■ ASSIGNMENT:
Retrieve all lines below that have the string "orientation".

■ RECORD EXCERPTS:
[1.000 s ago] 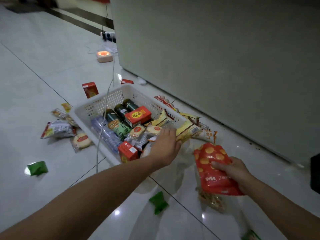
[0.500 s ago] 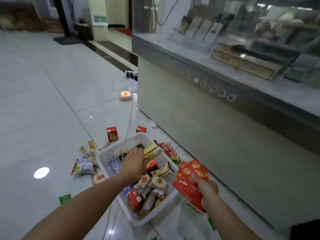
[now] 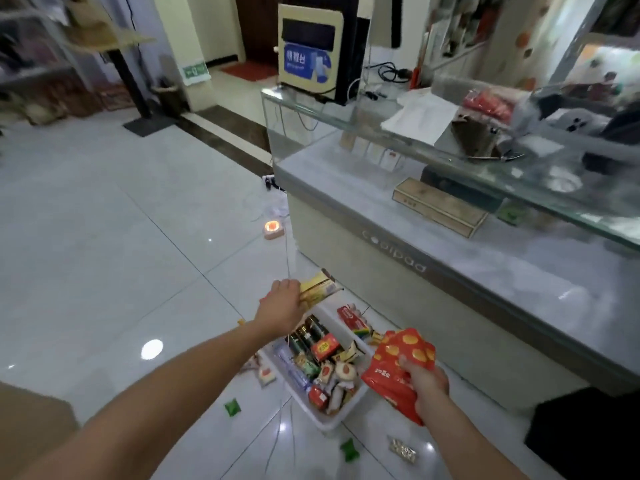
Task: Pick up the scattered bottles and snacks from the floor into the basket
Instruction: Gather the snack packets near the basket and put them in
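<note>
— Down at lower center of the frame, what sits on the floor?

— The white basket (image 3: 330,419), on the pale tiles just beside the foot of the glass counter (image 3: 450,258). It holds dark bottles (image 3: 308,332), a red box (image 3: 325,346) and several small wrapped snacks.

— And the left hand (image 3: 282,306)?

— Raised above the basket's far end, at mid-frame, fingers closed around a yellow snack packet (image 3: 317,289) that sticks out to the right of the fist.

— The right hand (image 3: 424,381)?

— Lower right of center, clenched on a red snack bag (image 3: 398,368) printed with orange rounds. The bag hangs beside the basket's right rim, partly overlapping it in the picture.

— Anything loose on the tiles?

— Two green packets (image 3: 232,407), one left of the basket and one below it; a gold-speckled wrapper (image 3: 403,450) at the bottom; a pale round snack (image 3: 266,374) left of the basket; a red packet (image 3: 349,317) between the basket and the counter.

— Farther up?

— A small glowing orange lamp (image 3: 272,228) on the floor by the counter's corner, with a thin cord running down toward the basket.
</note>
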`<control>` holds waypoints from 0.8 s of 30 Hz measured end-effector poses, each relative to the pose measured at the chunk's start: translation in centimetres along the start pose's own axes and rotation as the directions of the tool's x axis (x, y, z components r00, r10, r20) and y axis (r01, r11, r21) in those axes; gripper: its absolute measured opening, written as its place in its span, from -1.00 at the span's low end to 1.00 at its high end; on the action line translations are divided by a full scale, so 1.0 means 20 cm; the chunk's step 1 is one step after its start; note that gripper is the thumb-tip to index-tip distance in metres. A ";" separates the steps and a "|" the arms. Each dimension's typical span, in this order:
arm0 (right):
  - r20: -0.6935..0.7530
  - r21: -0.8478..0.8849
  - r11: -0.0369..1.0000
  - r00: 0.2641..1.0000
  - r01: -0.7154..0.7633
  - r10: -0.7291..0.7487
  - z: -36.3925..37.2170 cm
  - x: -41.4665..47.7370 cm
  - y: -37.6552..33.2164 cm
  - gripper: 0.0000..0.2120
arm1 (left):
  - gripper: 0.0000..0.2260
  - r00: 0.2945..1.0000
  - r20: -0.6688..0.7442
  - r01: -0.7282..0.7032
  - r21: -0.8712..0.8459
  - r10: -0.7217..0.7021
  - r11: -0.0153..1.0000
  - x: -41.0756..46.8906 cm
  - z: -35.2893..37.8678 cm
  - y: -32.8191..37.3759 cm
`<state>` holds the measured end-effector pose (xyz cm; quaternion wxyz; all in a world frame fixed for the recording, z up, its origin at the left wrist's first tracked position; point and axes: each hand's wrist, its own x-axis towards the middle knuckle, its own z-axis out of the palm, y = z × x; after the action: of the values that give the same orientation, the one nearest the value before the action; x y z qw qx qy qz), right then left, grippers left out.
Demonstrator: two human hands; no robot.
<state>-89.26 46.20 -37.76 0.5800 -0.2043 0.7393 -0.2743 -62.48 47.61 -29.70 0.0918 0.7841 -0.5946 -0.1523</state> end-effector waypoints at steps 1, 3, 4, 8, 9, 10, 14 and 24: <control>-0.020 0.022 1.000 1.000 -0.001 0.002 -0.02 -0.07 -0.05 -0.42 | -0.74 1.000 0.005 -0.014 0.005 0.014 1.000 -0.01 -0.09 0.02; -0.073 0.077 0.997 0.997 -0.005 0.011 -0.06 -0.19 -0.12 -0.42 | -0.73 0.998 0.018 -0.057 0.023 0.057 0.998 -0.01 -0.24 0.03; -0.099 0.092 0.996 0.995 0.000 0.010 -0.06 -0.21 -0.14 -0.40 | -0.73 0.997 0.028 -0.078 0.025 0.077 0.997 0.01 -0.29 0.03; -0.196 0.170 0.985 0.980 0.009 0.025 -0.02 -0.22 -0.17 -0.36 | -0.70 0.983 0.045 -0.179 0.006 0.178 0.984 0.13 -0.46 -0.03; -0.210 0.189 0.982 0.977 0.001 0.040 0.02 -0.31 -0.21 -0.41 | -0.70 0.979 0.049 -0.198 -0.005 0.198 0.980 0.16 -0.50 -0.06; -0.245 0.211 0.978 0.968 -0.003 0.056 0.08 -0.42 -0.25 -0.45 | -0.70 0.974 0.057 -0.219 -0.013 0.219 0.976 0.20 -0.53 -0.10; -0.276 0.313 0.950 0.958 0.012 0.079 0.29 -0.58 -0.27 -0.49 | -0.72 0.937 0.118 -0.332 0.018 0.328 0.943 0.35 -0.66 -0.29; -0.358 0.471 0.881 0.923 0.048 0.141 0.58 -0.68 -0.30 -0.52 | -0.74 0.820 0.209 -0.547 0.015 0.532 0.837 0.64 -0.86 -0.34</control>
<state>-74.74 48.07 -25.69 0.4635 0.0184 0.7536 -0.4658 -47.15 36.53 -17.54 0.0429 0.5676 -0.8035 -0.1742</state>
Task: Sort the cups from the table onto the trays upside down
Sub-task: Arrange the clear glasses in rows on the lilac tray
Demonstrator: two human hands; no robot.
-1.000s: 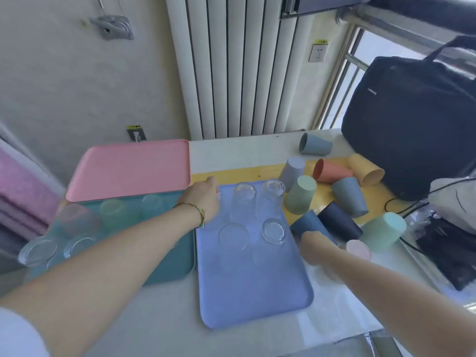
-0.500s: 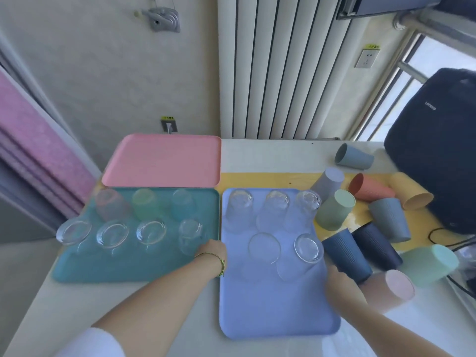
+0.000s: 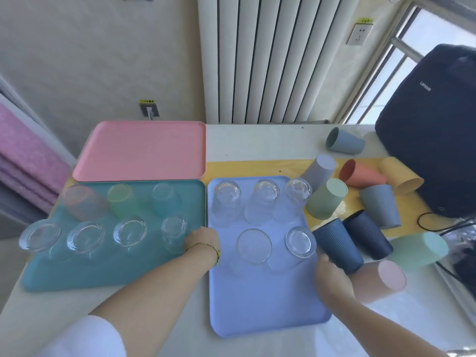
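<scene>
Three trays lie side by side: a bare pink tray (image 3: 139,150), a teal tray (image 3: 108,269) and a blue tray (image 3: 260,300). Several clear and tinted glasses stand upside down on the teal and blue trays. My left hand (image 3: 202,239) grips a clear glass (image 3: 173,229) at the right end of the teal tray's near row. My right hand (image 3: 332,279) holds a pink cup (image 3: 378,280) lying on its side just right of the blue tray, beside a dark blue cup (image 3: 337,246).
Several coloured cups lie jumbled on a yellow mat (image 3: 260,167) right of the blue tray, among them a mint cup (image 3: 419,249) and a sage cup (image 3: 325,198). A black bag (image 3: 432,130) and cables crowd the right edge. A radiator stands behind.
My left hand came back from the far end of the blue tray to the teal tray's right edge. My right hand stayed at the pink cup. The view swung left.
</scene>
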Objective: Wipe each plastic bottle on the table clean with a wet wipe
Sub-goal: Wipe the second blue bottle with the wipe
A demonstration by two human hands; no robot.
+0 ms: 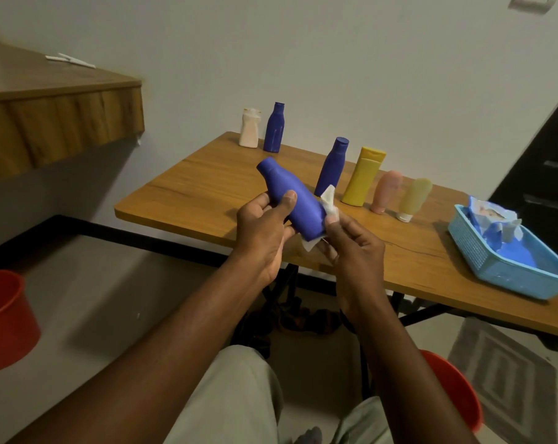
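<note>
My left hand grips a blue plastic bottle around its middle, tilted with the neck up-left, above the front edge of the wooden table. My right hand pinches a white wet wipe against the bottle's base. Standing on the table are a white bottle and a blue bottle at the back, then another blue bottle, a yellow tube, a pink tube and a pale yellow tube.
A light blue basket holding a wet wipe pack sits at the table's right. Red buckets stand on the floor at left and lower right. A wooden shelf juts out at upper left.
</note>
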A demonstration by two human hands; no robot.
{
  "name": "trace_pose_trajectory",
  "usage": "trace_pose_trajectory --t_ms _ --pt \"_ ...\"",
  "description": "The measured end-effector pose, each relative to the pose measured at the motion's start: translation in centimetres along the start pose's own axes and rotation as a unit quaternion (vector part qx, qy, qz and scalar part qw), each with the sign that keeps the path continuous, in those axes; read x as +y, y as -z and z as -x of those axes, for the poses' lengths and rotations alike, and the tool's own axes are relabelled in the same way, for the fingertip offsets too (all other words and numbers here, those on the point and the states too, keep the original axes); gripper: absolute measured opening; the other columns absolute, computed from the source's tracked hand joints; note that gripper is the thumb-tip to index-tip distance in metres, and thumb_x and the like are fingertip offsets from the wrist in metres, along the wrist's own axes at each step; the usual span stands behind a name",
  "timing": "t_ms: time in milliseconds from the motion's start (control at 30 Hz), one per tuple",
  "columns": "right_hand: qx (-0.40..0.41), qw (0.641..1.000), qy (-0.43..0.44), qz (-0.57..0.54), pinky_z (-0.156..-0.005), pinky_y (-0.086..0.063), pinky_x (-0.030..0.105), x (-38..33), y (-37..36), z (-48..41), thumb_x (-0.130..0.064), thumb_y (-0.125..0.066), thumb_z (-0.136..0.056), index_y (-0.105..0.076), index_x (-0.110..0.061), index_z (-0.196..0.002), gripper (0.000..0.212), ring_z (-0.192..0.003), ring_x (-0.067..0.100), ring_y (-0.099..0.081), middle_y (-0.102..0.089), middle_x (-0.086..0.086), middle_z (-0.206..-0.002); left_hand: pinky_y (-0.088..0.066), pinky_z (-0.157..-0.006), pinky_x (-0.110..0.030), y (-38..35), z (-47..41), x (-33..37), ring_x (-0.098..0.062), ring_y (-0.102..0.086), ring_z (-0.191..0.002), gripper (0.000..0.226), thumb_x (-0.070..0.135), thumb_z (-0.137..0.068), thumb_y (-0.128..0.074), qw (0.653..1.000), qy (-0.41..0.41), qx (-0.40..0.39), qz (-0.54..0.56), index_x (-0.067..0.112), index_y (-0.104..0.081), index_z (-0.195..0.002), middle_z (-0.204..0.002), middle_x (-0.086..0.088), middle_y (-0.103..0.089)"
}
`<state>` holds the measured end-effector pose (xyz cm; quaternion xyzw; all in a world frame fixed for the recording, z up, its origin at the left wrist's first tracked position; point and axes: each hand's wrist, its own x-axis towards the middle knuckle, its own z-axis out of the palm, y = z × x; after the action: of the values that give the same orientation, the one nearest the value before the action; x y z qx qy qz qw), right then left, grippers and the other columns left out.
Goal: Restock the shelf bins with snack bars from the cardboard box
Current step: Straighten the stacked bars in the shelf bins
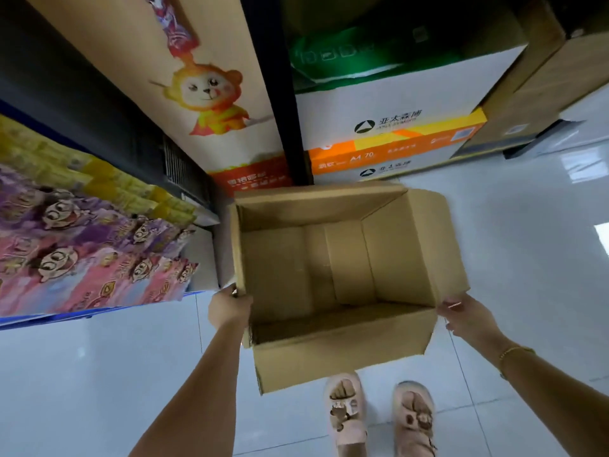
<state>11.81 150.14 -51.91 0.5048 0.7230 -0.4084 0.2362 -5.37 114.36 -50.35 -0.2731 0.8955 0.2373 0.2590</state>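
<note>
The open cardboard box [339, 265] stands before the person's slippers [346, 410], its bare bottom showing. The left hand [229, 306] grasps its near left corner, fingers curled round the edge. The right hand [468, 318] pinches the right flap. Snack bars [82, 258] – pink, purple, yellow – fill the shelf bins [49, 319] at the left.

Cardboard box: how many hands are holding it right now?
2. The left hand grips the cardboard box at its near-left corner; the right hand holds its near-right corner, by the side flap. Both are in plain view.
</note>
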Motion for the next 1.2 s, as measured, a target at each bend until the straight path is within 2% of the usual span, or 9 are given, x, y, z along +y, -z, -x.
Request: trace_pose_trajectory --t_ms 133,233,433,500,600,800,900,1033,1200 --pt "0.006 0.994 -0.079 -0.081 -0.08 -0.053 0.043 1.1 -2.5 -2.6 -0.013 -0.069 -0.085 -0.058 -0.008 -0.099 0.019 -0.075 0.03 -0.058 -0.057 0.009 -0.078 -0.042 -0.079 -0.031 -1.5 -1.8 -2.2 -0.035 -0.057 -0.108 0.038 0.011 -0.09 -0.055 0.994 0.048 0.025 0.091 0.003 -0.055 -0.127 -0.118 -0.017 -0.062" --pt "-0.013 0.982 -0.133 -0.132 -0.081 -0.054 0.043 1.7 -3.4 -3.5 -0.014 -0.066 -0.088 -0.058 -0.007 -0.106 0.021 -0.085 0.032 -0.059 -0.056 0.011 -0.089 -0.038 -0.087 -0.037 -2.4 -1.5 -4.1 -0.037 -0.05 -0.112 0.044 0.016 -0.092 -0.059 0.965 0.215 -0.039 0.146 -0.006 -0.047 -0.127 -0.119 -0.017 -0.052" --pt "-0.026 0.953 -0.127 -0.273 -0.078 -0.055 0.044 2.2 -5.1 -5.0 0.0 -0.055 -0.088 -0.052 -0.008 -0.115 0.029 -0.096 0.03 -0.059 -0.054 0.012 -0.102 -0.058 -0.062 -0.049 -7.2 0.8 -5.8 -0.031 -0.055 -0.083 0.017 0.014 -0.093 -0.057 0.754 0.378 -0.242 0.479 -0.001 -0.05 -0.097 -0.091 -0.016 -0.052" --pt "-0.01 0.945 -0.125 -0.302 -0.073 -0.053 0.036 1.7 -5.4 -5.4 0.0 -0.053 -0.088 -0.053 -0.007 -0.113 0.026 -0.103 0.028 -0.055 -0.051 0.01 -0.105 -0.051 -0.089 -0.053 -9.2 0.9 -4.9 -0.038 -0.052 -0.106 0.016 0.011 -0.094 -0.054 0.695 0.395 -0.221 0.558 -0.002 -0.046 -0.098 -0.11 -0.019 -0.046" --pt "-0.005 0.945 -0.108 -0.31 -0.09 -0.05 0.037 0.0 -5.1 -6.6 -0.002 -0.052 -0.092 -0.052 -0.012 -0.115 0.025 -0.109 0.026 -0.054 -0.051 0.01 -0.117 -0.037 -0.106 -0.05 -10.7 1.3 -3.0 -0.053 -0.039 -0.125 0.016 0.009 -0.096 -0.051 0.673 0.394 -0.223 0.585 -0.002 -0.041 -0.104 -0.138 -0.025 -0.035" --pt "-0.077 0.958 -0.103 -0.257 -0.098 -0.048 0.041 -4.2 -3.6 -9.4 -0.002 -0.053 -0.093 -0.058 -0.014 -0.092 0.013 -0.103 0.024 -0.054 -0.051 0.011 -0.116 -0.042 -0.102 -0.05 -11.0 -0.4 -1.2 -0.053 -0.045 -0.121 0.021 0.0 -0.093 -0.053 0.712 0.374 -0.174 0.569 -0.007 -0.045 -0.111 -0.128 -0.028 -0.044" --pt "-0.091 0.959 -0.114 -0.244 -0.095 -0.05 0.04 -5.6 -3.7 -9.5 -0.008 -0.059 -0.09 -0.06 -0.012 -0.108 0.019 -0.117 0.028 -0.052 -0.05 0.01 -0.129 -0.043 -0.1 -0.048 -10.6 -1.1 -1.4 -0.05 -0.046 -0.121 0.031 -0.002 -0.094 -0.05 0.727 0.353 -0.168 0.564 -0.007 -0.043 -0.124 -0.11 -0.025 -0.05" --pt "-0.12 0.973 -0.129 -0.151 -0.087 -0.049 0.034 -6.6 -3.7 -8.1 -0.015 -0.059 -0.094 -0.052 -0.013 -0.115 0.022 -0.12 0.028 -0.044 -0.04 0.007 -0.126 -0.048 -0.097 -0.04 -9.9 -1.0 -2.5 -0.034 -0.058 -0.101 0.012 -0.012 -0.089 -0.049 0.809 0.32 -0.117 0.478 -0.005 -0.052 -0.079 -0.08 -0.016 -0.054" --pt "-0.114 0.984 -0.112 -0.073 -0.094 -0.046 0.036 -8.5 -2.9 -6.4 -0.015 -0.057 -0.095 -0.05 -0.004 -0.129 0.037 -0.11 0.029 -0.046 -0.043 0.015 -0.124 -0.054 -0.084 -0.038 -8.5 0.7 -4.1 -0.025 -0.06 -0.084 0.019 -0.005 -0.085 -0.055 0.883 0.262 -0.056 0.386 0.004 -0.057 -0.069 -0.089 -0.013 -0.062"
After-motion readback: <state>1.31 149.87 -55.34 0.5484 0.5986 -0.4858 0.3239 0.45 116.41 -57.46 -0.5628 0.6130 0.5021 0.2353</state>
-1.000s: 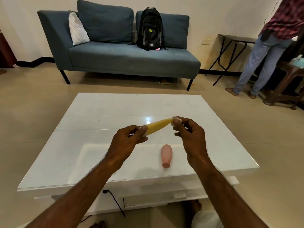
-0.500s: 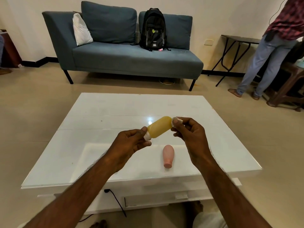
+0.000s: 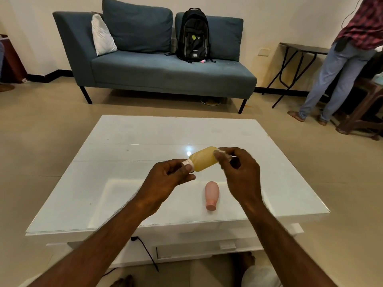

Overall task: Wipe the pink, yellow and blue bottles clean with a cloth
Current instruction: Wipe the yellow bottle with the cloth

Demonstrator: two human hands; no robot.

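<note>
Living room, tiled floor; a white glossy desk (image 3: 116,183) stands before a blue sofa (image 3: 157,71) on which a black backpack (image 3: 193,36) leans. Another person (image 3: 339,65) stands at far right, partly cut off by the frame edge.

We hold the yellow bottle (image 3: 204,158) in the air above the desk, tilted, cap end lower and toward our left. Left hand (image 3: 165,183): fingers (image 3: 187,168) pinched closed on the white cap (image 3: 188,165). Right hand (image 3: 240,172): fingers (image 3: 217,156) closed at the bottle's base end, and a small pale scrap shows between them. It is blurred; we cannot tell whether it is the cloth or part of the bottle.

Pink bottle (image 3: 211,194) lies on its side on the desk, cap toward us, just below and between our hands, untouched by either.

Progress, as judged: the yellow bottle is in hand and appears to be the one being worked. Whether the pink bottle is already wiped cannot be read from its surface. Blue bottle not in view anywhere on the desk, so at least that one seems left to do.

Hidden or unclear: no plain cloth is visible; the right palm side is turned away from the camera; the far face of the yellow bottle is unseen.
</note>
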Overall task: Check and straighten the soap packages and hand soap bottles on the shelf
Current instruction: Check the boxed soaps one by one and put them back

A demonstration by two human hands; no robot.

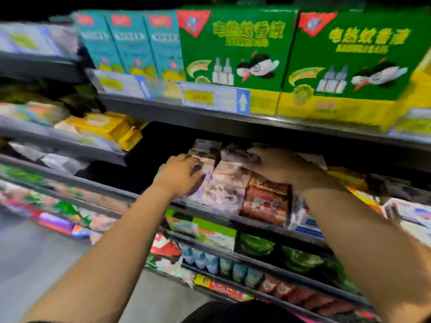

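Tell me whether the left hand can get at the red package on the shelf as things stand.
Probably yes. The left hand grips the pale packages just beside the red package, whose front is uncovered; only the right hand above it crowds the way.

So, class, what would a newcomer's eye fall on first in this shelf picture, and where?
The two big green boxes fill the upper shelf, top right. Below them, on the middle shelf, the left hand and right hand both touch pale soap packages, a red package beside them on the right.
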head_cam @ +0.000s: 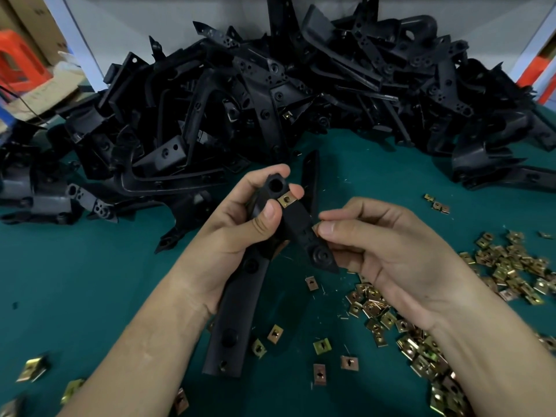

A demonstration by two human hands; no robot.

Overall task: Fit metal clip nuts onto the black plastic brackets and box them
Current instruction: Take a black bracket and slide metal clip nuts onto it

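Left hand [240,230] grips 1 black bracket [298,224] above the green table [90,281], 1 clip nut [287,200] fitted beside its top hole. Right hand [391,254] pinches a 2nd clip nut [315,229], mostly hidden, against the bracket's edge. Loose nuts [511,266], too many to count, lie right

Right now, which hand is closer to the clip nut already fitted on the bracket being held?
Left. The left hand grips the bracket with a fingertip touching the fitted clip nut. The right hand pinches the bracket's edge lower down, clear of it.
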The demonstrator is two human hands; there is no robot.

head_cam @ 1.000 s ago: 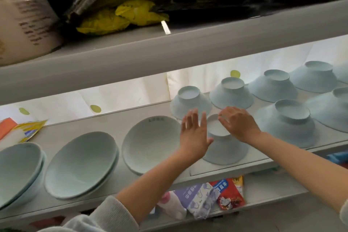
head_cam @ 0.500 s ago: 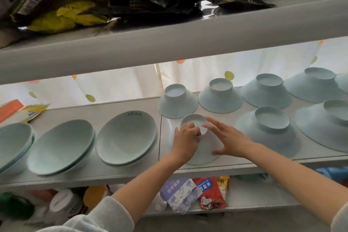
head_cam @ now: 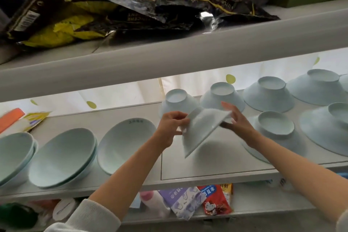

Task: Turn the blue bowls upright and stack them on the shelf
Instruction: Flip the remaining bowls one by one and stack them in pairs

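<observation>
1. a pale grey upper shelf (head_cam: 188, 58) crosses the view at a slant, its thick rounded front edge in shade.
2. below it the middle shelf (head_cam: 207, 165) is a flat light grey board with a thin seam (head_cam: 161, 156) running front to back.
3. a lower shelf (head_cam: 263, 199) of the same grey sits underneath, dimmer.
4. behind the middle shelf hangs a white curtain (head_cam: 122, 96) with scattered yellow-green dots (head_cam: 230, 78); light glows through it from behind.
5. a strip of grey floor (head_cam: 226, 227) shows at the bottom edge.
</observation>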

■ WRITTEN REPLY:
`<state>` holds the measured end-effector pose (xyz cm; quaternion wxyz; all in a world frame fixed for the recording, z up, its origin at the left wrist's first tracked position; point and axes: each hand's wrist, its own x-axis towards the middle knuckle, its own z-axis out of the palm, y = z × x; after the action: of the values that give the same orientation, the one nearest the value before the action; x y z qw qx qy qz), right then left, grippers left out.
`<state>` holds the measured end-effector pose (xyz cm; quaternion xyzw; all in a world frame fixed for the recording, z up, its origin at the left wrist's first tracked position; point and axes: each hand's wrist, its own x-axis towards the middle knuckle, its own z-axis out of the palm, y = z × x; after the action: of the values that give the same orientation, the one nearest the value before the action; x y z qx qy qz qw), right then left, grippers and the other columns left out.

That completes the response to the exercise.